Newspaper and magazine articles related to Nikola Tesla

Nikola Tesla Articles

Newspaper and magazine articles related to Nikola Tesla

Tesla, Father of Radio

June, 1987
Page number(s):
20

I have followed with interest Radio-Electronics' "Antique Radios" column, but I was disappointed with the treatment of Tesla in the installment that appeared in the March issue. Far from being among the inventors "who worked with electricity, but were not involved with wireless," Yugoslav-born Nikola Tesla, as early as his lecture at the Franklin Institute, in Philadelphia, in March, 1893, suggested a system consisting of "an electrical oscillator, or source of alternating current," one of the terminals of which would connect to Earth, the other to "an insulated body of large surface." That, he thought, might be used to transmit "intelligence, or perhaps even power, to any distance....I am firmly convinced that this can be done and hope that we shall live to see it done."

Tesla continued, taking out several patents, and in 1899 gave a demonstration of radio remote control in Madison Square Garden, New York City. Model boats in a large tank were started, steered, and stopped by radio waves from a short distance.

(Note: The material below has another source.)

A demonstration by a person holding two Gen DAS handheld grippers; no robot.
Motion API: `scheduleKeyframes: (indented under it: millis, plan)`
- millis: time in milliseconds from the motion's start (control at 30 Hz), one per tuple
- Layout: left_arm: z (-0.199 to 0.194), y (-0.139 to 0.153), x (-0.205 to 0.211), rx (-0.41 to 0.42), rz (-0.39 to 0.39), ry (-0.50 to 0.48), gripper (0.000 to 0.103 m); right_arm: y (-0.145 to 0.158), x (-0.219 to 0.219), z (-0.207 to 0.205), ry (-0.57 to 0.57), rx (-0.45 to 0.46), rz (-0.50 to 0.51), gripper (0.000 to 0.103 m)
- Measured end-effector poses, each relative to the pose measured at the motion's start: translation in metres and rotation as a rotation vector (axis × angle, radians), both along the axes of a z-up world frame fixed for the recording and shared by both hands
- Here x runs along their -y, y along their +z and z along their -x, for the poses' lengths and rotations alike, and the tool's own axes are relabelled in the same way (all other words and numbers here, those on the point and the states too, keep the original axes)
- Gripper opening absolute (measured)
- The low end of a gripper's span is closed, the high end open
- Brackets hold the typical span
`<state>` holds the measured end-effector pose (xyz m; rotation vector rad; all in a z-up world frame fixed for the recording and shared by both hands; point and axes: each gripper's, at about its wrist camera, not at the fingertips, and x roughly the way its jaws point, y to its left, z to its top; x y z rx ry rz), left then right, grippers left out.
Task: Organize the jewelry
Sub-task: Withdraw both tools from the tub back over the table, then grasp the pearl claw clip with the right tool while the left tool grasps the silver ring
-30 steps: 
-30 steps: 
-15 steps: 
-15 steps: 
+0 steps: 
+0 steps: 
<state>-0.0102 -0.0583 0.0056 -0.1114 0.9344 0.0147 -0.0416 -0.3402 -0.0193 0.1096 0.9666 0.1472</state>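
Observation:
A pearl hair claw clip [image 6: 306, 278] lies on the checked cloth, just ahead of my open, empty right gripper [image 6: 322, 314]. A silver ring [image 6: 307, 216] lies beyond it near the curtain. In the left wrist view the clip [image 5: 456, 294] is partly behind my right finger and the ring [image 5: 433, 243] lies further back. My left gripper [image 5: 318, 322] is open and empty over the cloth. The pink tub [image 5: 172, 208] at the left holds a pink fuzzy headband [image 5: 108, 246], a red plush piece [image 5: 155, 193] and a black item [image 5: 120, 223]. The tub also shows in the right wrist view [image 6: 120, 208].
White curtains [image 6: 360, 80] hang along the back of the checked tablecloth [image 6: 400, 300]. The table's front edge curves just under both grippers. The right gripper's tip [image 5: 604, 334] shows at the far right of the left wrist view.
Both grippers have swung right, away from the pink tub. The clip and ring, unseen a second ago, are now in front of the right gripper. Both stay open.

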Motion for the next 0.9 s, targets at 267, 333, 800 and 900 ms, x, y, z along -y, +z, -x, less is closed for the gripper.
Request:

If that is so, why then isn't Tesla hailed as the inventor of radio? Hugo Gernsback had the answer. In his article "Nikola Tesla, the Father of Wireless," written on the occasion of Tesla's death, (January 7, 1943) he says:

"By 1900 Tesla had patented a wireless system, much of which was used later to make commercial wireless possible.... These very means were used much later by Marconi and others who appropriated Tesla's ideas.

"Tesla in due time brought suit against Marconi, but could not establish his patent rights in court and blamed his failure on the paucity of technical knowledge of the times, of the lawyers and the court. When, many years later, his language had become clear, even to a mediocre technician, his patents had run out. Nevertheless, there would have been no wireless transmission without Tesla's fundamental work."

Gernsback did not know it, but at that very time, proceedings that would rectify the injustice were under way. On June 21, 1943, the Supreme Court disallowed Marconi's fundamental patent, on the basis of "earlier work by Tesla" and others. It's a true pity that Tesla did not live six more months!

Not only did Tesla outline the concepts - he was active in developing the instruments used in practical work. He devised the rotary spark gap and was the inventor of the oscillating arc, later adapted and used by de Forest for phone and in much marine telegraphy. He pioneered the high-frequency generator, used by Fessenden in the first telephone broadcast, and which became the standard high-power transmitter until it was superseded by tubes in the 1920's.